A team of Oxford researchers led by Associate Professor Dr. Luke Parry uncovered a 450-million-year-old arthropod from a fossil preserved in fool’s gold. This discovery is significant as it helps settle an ongoing debate among palaeontologists about the development of appendages at the front of arthropods’ heads.
An arthropod is an animal with no internal skeleton and the fossil is a distant relative of spiders and scorpions. The fossil, named Lomankus edgecombei and originally discovered in New York, provides strong support for the hypothesis that the appendages found on the heads of ancient megacheirans did evolve into appendages found on modern arthropods. It also reveals that megacheirans, a group of arthropods, lived much longer than previously thought.

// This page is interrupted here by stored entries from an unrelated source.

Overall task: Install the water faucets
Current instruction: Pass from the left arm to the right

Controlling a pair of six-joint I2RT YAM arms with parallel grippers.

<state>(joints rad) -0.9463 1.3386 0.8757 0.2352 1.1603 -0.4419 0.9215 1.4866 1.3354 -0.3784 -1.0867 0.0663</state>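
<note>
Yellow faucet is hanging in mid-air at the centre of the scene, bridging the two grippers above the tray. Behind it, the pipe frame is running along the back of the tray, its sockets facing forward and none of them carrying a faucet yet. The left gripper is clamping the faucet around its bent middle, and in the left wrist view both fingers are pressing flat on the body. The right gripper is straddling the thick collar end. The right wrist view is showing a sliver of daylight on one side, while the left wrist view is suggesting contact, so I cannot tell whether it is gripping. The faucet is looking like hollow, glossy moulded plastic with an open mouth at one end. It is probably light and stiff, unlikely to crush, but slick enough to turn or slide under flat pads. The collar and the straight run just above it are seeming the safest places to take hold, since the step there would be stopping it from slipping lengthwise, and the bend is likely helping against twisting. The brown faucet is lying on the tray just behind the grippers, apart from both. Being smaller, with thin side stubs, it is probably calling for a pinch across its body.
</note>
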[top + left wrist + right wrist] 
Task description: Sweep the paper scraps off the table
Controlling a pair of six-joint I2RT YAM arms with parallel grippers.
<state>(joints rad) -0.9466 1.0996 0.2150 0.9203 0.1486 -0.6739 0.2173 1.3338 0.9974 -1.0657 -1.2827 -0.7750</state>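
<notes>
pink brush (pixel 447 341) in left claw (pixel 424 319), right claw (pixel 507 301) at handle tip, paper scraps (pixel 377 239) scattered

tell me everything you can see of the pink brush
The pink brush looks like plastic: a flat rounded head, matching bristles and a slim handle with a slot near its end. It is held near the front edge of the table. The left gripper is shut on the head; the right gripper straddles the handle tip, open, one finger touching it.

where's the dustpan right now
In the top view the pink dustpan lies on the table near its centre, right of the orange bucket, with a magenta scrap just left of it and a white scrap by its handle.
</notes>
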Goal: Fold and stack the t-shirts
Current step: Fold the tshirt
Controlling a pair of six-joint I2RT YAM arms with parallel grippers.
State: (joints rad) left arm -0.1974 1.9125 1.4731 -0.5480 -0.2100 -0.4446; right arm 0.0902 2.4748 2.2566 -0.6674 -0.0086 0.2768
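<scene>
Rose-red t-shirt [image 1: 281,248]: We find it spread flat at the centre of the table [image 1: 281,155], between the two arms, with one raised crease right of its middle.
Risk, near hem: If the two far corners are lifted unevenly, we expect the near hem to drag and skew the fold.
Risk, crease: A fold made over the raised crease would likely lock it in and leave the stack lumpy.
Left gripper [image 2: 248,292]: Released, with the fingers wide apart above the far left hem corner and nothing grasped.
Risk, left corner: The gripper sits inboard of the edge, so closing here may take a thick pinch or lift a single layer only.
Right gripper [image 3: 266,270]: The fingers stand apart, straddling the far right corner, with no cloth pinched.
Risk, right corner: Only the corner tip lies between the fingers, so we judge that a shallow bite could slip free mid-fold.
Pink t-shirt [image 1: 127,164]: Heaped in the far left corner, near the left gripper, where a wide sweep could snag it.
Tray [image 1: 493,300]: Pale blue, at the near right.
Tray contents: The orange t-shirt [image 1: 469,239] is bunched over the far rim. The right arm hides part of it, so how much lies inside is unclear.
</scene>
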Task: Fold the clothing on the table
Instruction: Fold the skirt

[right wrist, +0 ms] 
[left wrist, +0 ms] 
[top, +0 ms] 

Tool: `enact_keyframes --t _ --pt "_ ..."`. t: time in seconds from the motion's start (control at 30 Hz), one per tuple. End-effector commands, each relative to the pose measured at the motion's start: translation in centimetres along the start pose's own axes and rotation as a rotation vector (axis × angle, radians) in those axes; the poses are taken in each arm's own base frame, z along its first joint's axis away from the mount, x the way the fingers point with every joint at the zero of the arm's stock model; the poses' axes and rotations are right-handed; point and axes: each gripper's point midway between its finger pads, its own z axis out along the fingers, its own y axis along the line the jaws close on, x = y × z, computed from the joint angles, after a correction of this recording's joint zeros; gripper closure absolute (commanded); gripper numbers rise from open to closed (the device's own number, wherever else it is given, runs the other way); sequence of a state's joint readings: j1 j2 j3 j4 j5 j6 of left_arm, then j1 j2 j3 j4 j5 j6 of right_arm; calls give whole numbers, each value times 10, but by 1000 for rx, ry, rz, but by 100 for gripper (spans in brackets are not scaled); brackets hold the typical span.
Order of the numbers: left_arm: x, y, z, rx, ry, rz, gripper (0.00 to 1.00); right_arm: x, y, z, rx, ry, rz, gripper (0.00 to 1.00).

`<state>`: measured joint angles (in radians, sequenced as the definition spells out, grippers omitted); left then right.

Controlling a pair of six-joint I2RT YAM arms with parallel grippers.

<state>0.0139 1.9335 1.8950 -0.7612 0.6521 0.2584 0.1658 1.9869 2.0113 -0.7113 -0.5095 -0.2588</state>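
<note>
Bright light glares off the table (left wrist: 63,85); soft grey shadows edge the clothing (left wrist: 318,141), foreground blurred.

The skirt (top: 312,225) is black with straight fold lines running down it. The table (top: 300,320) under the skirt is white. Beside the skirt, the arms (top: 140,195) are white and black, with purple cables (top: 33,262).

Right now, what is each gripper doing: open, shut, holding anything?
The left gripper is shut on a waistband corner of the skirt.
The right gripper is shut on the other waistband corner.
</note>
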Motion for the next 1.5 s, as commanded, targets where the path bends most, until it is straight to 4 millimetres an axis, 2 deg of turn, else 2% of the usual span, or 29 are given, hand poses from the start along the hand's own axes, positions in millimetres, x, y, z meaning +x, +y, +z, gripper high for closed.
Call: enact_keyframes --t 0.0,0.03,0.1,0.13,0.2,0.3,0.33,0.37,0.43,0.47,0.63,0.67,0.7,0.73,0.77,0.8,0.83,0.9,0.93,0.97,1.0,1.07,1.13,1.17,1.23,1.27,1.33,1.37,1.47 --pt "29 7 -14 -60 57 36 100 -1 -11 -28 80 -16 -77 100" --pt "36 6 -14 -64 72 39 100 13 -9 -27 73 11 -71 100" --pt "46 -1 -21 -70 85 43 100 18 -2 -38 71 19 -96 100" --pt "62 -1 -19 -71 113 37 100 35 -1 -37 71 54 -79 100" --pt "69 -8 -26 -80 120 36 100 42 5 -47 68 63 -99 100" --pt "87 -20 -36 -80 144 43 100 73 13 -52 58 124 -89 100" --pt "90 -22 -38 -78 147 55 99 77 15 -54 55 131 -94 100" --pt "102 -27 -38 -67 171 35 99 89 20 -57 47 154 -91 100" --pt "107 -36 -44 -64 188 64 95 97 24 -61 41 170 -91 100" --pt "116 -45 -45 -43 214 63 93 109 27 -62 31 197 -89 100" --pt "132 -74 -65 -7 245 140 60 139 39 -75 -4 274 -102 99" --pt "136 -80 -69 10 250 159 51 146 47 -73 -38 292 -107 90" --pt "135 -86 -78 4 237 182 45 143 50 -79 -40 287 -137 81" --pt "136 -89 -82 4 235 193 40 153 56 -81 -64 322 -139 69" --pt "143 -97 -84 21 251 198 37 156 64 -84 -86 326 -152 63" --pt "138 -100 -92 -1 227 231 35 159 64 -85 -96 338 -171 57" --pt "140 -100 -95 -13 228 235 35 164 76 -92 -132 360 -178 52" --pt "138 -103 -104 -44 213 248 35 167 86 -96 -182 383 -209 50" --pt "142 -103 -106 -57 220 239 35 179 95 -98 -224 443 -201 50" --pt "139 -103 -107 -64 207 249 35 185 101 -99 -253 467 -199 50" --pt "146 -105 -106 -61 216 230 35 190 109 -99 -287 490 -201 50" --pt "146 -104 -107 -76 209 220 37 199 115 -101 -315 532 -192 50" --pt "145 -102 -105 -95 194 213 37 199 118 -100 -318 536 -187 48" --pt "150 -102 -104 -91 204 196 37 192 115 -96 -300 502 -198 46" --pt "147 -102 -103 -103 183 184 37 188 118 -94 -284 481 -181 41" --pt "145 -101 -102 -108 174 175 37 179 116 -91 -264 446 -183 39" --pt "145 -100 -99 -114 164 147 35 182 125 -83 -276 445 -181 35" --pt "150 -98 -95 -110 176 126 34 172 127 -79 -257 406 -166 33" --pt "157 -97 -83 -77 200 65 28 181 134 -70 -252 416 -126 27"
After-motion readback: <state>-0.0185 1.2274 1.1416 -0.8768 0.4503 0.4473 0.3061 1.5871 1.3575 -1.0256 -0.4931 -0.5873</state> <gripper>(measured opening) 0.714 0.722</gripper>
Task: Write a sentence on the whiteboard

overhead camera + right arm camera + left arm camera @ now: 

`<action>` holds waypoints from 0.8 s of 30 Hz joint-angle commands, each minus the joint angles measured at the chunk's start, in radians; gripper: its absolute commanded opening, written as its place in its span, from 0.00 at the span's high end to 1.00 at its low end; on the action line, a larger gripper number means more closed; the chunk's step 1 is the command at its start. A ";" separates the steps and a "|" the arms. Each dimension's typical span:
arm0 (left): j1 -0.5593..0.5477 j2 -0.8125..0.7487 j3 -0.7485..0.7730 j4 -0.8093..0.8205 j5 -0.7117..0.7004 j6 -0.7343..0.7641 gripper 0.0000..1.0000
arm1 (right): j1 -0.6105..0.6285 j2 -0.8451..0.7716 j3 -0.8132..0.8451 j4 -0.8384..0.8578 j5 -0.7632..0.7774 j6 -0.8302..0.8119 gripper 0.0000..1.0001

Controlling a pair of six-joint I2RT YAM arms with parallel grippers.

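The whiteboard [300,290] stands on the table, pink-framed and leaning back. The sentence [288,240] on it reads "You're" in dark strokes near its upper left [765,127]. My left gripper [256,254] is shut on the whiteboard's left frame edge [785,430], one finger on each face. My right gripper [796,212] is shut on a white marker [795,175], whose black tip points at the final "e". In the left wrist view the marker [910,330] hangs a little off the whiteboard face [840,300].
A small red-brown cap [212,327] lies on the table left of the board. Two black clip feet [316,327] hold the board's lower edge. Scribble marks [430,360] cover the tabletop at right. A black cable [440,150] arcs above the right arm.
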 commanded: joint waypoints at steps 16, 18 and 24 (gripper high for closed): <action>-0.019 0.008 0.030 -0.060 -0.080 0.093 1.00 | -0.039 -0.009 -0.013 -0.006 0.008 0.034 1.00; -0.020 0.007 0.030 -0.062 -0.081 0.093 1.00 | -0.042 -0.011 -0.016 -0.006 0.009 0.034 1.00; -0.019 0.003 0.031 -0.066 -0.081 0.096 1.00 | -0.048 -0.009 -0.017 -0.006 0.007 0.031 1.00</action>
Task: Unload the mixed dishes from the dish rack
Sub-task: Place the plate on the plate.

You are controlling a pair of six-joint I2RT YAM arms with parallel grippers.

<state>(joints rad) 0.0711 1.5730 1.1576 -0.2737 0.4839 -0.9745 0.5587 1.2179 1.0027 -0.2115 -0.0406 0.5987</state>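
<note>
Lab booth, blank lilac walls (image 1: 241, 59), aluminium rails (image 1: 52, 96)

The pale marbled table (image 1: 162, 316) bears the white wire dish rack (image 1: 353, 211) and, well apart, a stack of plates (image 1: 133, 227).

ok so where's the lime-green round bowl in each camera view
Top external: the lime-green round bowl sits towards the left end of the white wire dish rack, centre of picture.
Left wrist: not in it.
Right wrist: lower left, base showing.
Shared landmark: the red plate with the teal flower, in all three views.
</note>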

Dr. Parry told Cherwell he initially chose to do a three-dimensional CT scan of the fossil, housed in Yale’s Peabody Museum, because he believed the iron pyrite – also known as fool’s gold – preservation would yield exceptional scan results. Only after analysing the data did he realise the fossil was a new species: “It’s very similar in form to a Cambrian animal called Leanchoilia, but it’s rather fearsome-looking three claws weren’t present in earlier fossils, suggesting the appendage likely served a different function.”
Emphasising the rarity of a 3D fossil, Parry told Cherwell that the majority of fossils from the Cambrian and Ordovician periods (around 540-440 million years ago) are flattened during fossilisation. The soft, shrimp-like Lomankus would normally decay within days, but it survived thanks to a unique combination of conditions where “everything was just right”.
Parry notes that further research could involve making 3D models to study how the appendages would have functioned and is “sure there are lots of new discoveries to come” from this discovery.